## Assigned task
In the records below, begin at the line that has "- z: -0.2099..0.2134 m" and stop after the line that has "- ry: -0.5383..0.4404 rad"; quote those lines verbatim and nothing more.

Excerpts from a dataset
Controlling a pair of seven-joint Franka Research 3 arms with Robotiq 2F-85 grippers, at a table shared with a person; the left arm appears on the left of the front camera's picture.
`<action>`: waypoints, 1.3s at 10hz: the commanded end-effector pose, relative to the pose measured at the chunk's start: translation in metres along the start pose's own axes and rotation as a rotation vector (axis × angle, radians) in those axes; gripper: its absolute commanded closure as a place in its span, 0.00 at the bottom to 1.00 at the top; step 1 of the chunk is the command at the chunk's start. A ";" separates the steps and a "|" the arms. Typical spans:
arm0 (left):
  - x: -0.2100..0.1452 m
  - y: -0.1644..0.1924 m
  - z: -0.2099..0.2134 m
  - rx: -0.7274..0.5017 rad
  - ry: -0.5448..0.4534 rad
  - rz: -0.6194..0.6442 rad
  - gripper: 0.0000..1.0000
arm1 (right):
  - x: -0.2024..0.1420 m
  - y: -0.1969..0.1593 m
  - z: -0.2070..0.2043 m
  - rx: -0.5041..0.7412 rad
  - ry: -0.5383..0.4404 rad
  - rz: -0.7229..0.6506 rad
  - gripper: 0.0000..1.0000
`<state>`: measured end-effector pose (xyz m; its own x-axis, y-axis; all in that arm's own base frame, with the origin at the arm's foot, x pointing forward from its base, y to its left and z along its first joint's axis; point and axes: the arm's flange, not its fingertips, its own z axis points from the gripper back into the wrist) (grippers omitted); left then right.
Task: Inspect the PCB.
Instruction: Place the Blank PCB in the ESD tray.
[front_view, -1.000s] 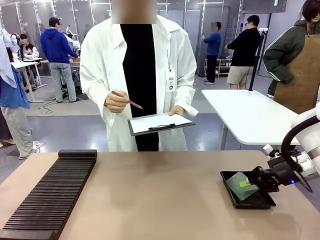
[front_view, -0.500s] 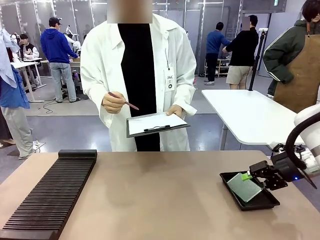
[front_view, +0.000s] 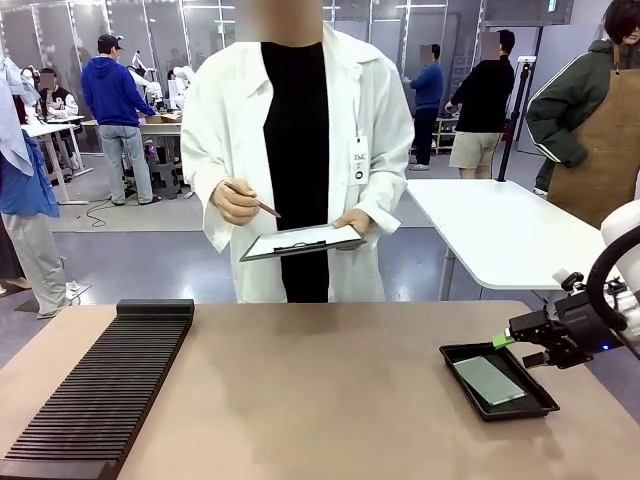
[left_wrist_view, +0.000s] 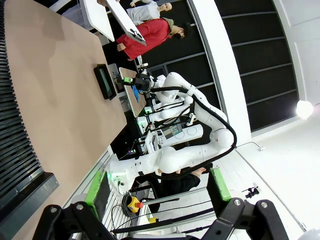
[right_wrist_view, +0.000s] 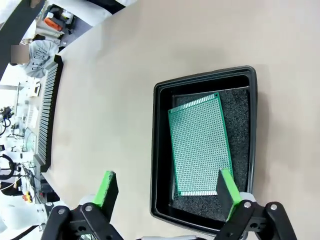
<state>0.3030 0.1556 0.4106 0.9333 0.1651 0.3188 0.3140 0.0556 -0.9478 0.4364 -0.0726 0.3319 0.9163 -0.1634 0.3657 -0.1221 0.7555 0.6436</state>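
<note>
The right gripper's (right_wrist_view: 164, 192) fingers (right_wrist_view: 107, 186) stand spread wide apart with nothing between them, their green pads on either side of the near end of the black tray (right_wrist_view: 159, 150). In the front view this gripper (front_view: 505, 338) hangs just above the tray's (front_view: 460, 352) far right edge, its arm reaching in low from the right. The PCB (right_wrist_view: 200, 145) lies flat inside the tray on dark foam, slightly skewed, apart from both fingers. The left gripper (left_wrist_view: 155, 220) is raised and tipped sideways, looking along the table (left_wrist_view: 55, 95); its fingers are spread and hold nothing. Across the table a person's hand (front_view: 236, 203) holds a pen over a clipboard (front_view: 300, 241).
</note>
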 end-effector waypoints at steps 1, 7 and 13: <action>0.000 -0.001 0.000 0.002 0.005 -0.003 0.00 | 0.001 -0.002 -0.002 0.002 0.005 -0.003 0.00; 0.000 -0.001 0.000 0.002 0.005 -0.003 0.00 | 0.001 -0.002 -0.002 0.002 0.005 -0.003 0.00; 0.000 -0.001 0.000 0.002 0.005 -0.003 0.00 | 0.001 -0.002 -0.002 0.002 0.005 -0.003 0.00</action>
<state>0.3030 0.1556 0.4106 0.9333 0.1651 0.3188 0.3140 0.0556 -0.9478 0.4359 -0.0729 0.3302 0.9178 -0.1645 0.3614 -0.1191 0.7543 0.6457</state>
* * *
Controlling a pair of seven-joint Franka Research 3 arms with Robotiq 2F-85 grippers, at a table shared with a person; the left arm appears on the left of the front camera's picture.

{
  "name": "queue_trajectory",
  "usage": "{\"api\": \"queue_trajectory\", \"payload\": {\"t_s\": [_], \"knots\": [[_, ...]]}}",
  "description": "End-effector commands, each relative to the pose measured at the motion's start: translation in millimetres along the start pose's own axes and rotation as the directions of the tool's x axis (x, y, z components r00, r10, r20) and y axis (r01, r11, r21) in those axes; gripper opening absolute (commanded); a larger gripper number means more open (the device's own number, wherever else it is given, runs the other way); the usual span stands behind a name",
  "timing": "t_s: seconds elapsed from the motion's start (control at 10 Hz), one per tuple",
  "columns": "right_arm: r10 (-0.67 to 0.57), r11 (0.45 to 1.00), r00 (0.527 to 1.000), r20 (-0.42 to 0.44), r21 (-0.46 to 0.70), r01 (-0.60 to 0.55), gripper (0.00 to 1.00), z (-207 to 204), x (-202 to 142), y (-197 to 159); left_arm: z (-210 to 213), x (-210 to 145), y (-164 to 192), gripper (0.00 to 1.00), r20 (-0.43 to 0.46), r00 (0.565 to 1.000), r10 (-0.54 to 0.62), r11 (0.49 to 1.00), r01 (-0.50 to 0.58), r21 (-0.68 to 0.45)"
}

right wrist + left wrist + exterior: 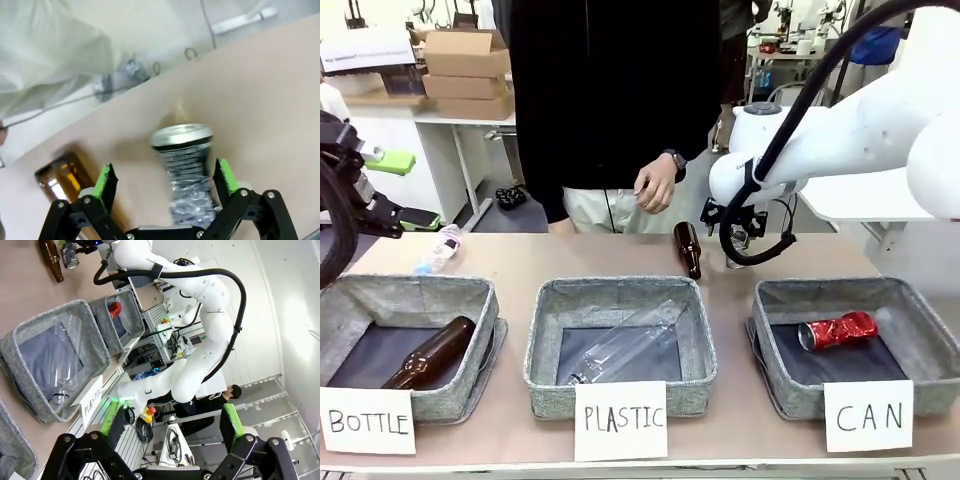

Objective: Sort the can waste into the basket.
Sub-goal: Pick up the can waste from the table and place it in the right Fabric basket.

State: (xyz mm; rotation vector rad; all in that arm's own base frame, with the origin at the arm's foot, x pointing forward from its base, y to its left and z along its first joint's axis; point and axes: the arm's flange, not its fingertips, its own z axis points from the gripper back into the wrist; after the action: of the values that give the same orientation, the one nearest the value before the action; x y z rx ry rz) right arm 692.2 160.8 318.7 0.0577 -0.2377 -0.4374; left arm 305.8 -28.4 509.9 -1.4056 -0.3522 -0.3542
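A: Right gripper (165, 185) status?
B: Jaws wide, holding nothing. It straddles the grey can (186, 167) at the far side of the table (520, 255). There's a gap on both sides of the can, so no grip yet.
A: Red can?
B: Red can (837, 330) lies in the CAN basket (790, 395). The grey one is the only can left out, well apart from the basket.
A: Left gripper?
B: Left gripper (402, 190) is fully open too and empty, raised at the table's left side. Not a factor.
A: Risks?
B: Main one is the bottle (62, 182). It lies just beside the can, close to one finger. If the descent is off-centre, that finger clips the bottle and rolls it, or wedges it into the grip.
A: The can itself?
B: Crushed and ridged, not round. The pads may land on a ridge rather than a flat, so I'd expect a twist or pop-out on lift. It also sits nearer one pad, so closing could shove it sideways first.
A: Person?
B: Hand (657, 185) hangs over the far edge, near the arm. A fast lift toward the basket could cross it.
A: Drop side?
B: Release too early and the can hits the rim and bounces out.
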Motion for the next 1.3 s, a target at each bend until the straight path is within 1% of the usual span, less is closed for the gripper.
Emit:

## Exercise output
  - z: -0.2099..0.2134 m
  - rx: -0.7274..0.5017 rad
  - ry: -0.5448..0.4534 rad
  - rz: -0.6194..0.6442 rad
  - gripper: 0.0000..1.0000
arm1 (right):
  - x: -0.2024..0.1420 m
  - y: -0.1969..0.1593 m
  - z: -0.2070..0.2043 m
  - rx: -0.5041..0.7412 rad
  - ry: -0.5383..0.4404 rad

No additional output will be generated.